Burkholder v. United States
Decision Date | 17 May 1945 |
Docket Number | No. 75 of 1944.,75 of 1944. |
Citation | 60 F. Supp. 700 |
Parties | BURKHOLDER v. UNITED STATES et al. |
Court | U.S. District Court — Western District of Pennsylvania |
Dorfman & Levitan, Gerald A. Gleeson, U. S. Atty., and J. Barton Rettew, Jr., Asst. U. S. Atty., all of Philadelphia, Pa., for libellant.
Rawle & Henderson, of Philadelphia, Pa., for the United States et al.
Krusen, Evans & Shaw, of Philadelphia, Pa., amicus curiae.
This is the second libel filed by this libellant against the respondents.
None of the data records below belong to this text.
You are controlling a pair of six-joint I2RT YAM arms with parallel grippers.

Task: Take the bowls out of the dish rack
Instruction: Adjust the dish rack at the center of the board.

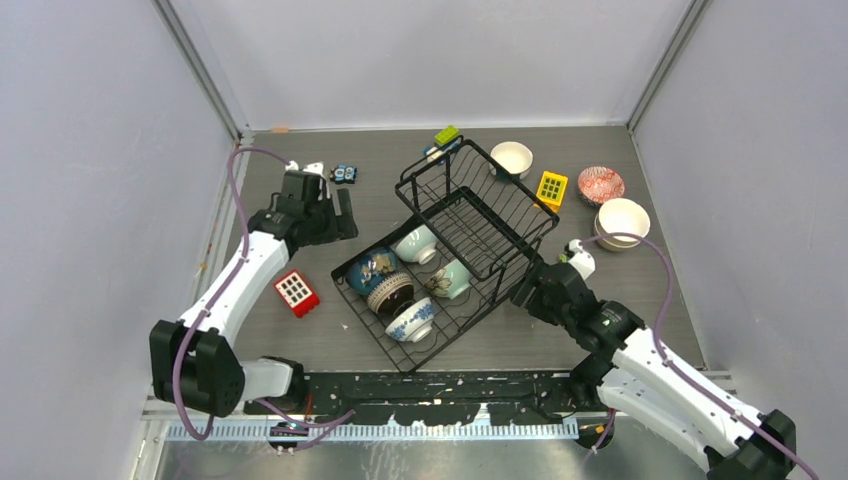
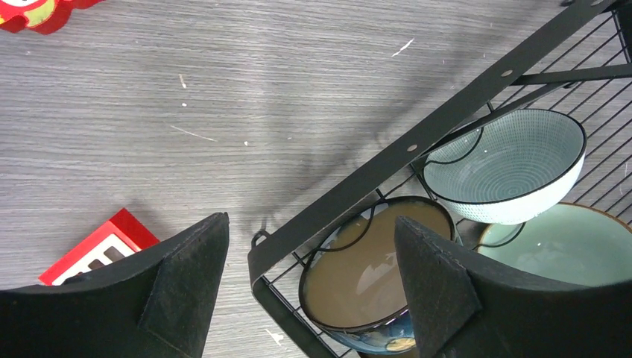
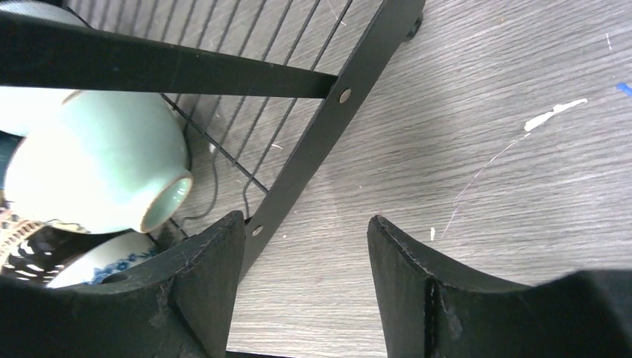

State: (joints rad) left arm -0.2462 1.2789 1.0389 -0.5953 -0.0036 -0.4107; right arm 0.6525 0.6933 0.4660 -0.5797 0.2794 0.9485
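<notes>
Above the bare grey wood-grain table point(image 2: 223, 112), just off the left corner of the large black wire dish rack point(image 1: 480, 215), the left gripper point(image 2: 311, 224) hangs with its 2 black fingers spread wide and nothing between them. Just past its fingertips, inside that corner of the rack, sits a dark blue patterned ceramic bowl with a glossy brown inside point(image 2: 365, 276). Farther into the rack is a white ceramic bowl lined with fine teal stripes point(image 2: 507, 164), and beside these 2 a pale green ceramic bowl point(image 2: 559, 242). A red square toy block with white windows point(image 2: 89, 250) lies on the table left of this gripper.

At the rack's right near edge, the right gripper point(image 3: 305, 218) is parted too, gripping nothing. One finger point(image 3: 209, 276) sits just beside the rack's flat black frame bar; whether they touch I cannot tell.

The rack stands askew on the table and holds 5 bowls in its near section, the other 2 being a brown banded ceramic bowl point(image 1: 390, 293) and a blue-and-white patterned ceramic bowl point(image 1: 412, 320) nearest the arms. 3 more bowls stand on the table far right of the rack: a small white ceramic bowl point(image 1: 511, 158), a red-patterned ceramic bowl point(image 1: 600, 185) and a cream ceramic bowl point(image 1: 622, 222). A yellow square toy block point(image 1: 551, 188) lies between the first 2.
</notes>
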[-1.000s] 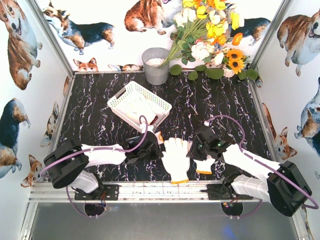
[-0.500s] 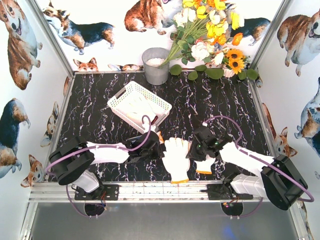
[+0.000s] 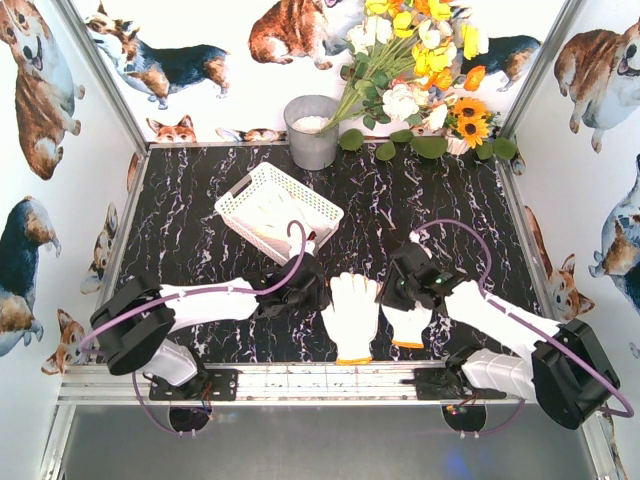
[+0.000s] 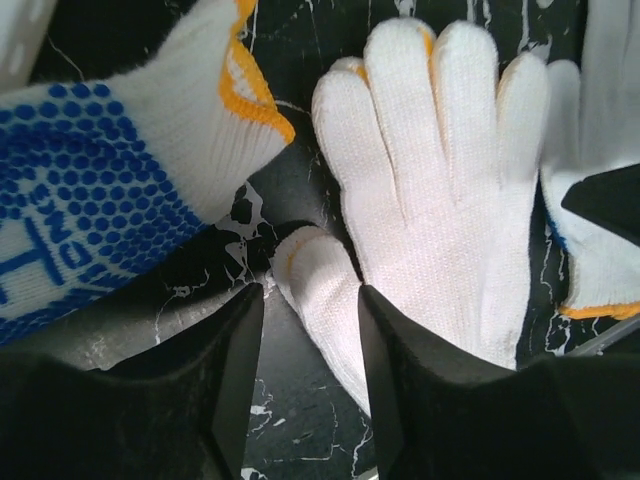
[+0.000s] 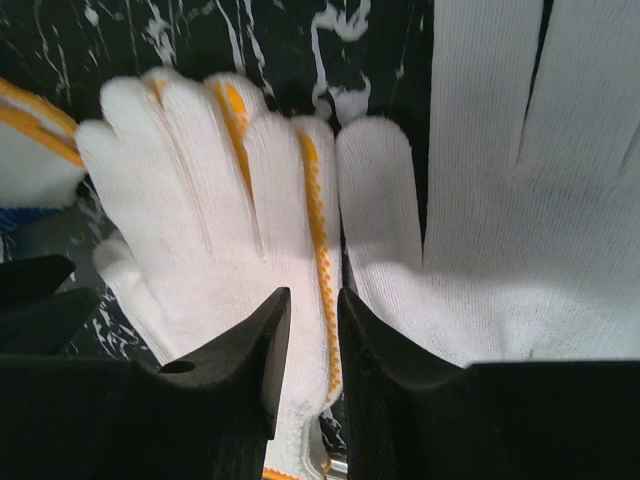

The first libel, filed October 13, 1943, alleged that the libellant was injured when a ladder, by which he was descending from the ship to the dock, fell, and that the accident was caused by the negligence of the respondents in that the ladder was not fastened or lashed in any way. That libel was dismissed upon exceptions (Burkholder v. United States of America, War Shipping Administration and Fall River Navigation Company, D.C., 56 F.Supp. 106), for the reason that it was clearly a suit under the Jones Act, 46 U.S.C.A. § 688, and that the respondents, being time charterers, were not suable under that Act for the negligence of the owner's employees.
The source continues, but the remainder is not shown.